Locate the string "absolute" in the listing below. Copy every line where it is found.

(DATA BELOW Opens)

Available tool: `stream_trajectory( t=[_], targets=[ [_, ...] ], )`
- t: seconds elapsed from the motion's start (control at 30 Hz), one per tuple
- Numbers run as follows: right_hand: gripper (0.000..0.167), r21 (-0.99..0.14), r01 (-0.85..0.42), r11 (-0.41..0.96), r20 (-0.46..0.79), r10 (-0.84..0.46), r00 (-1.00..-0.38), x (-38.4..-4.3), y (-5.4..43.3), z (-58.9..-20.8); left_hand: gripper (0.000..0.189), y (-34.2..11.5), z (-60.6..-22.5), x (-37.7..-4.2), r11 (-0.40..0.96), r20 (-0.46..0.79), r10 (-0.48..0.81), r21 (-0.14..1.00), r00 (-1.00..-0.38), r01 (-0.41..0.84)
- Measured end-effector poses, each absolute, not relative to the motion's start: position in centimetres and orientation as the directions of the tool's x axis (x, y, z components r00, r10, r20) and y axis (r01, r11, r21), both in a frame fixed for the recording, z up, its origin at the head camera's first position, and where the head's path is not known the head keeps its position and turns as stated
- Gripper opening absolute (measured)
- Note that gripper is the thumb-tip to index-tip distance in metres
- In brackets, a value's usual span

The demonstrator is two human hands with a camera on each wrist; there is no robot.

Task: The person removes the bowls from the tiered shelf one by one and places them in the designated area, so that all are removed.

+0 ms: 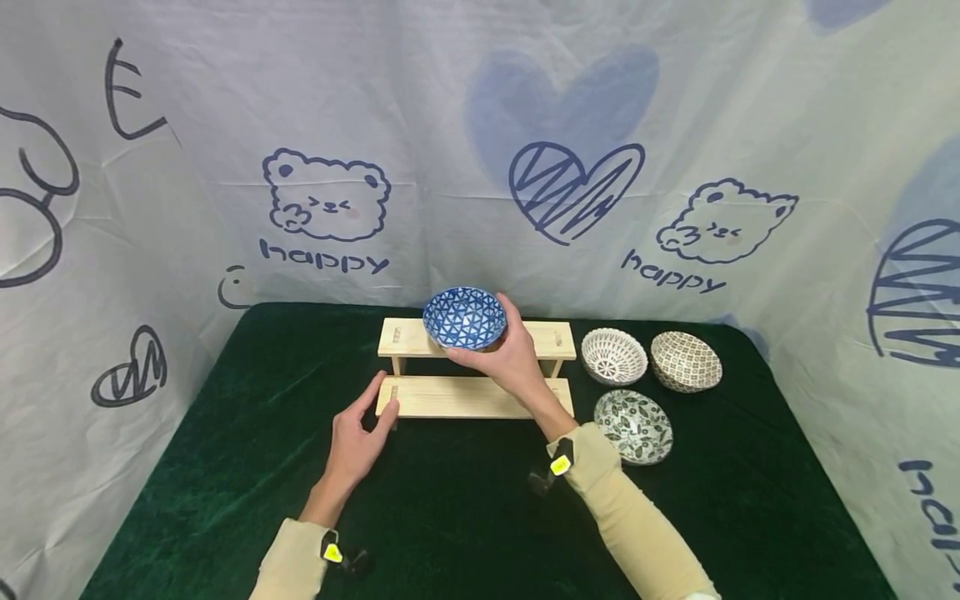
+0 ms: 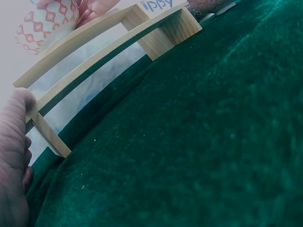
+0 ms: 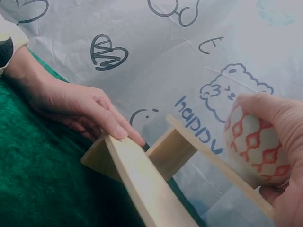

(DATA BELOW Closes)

### EXERCISE RESPONSE
- Measured end-effector poses, each absolute, not relative to the motion's start: position in centimetres and orientation as the directions of the tool's x axis (x, y, z components r00, r10, r20) and y axis (r01, r11, r21), both in a frame fixed for the recording, z up, its origin at the head camera's first position, and where the head's path is not known the head keeps its position and turns as stated
- Gripper opening absolute (measured)

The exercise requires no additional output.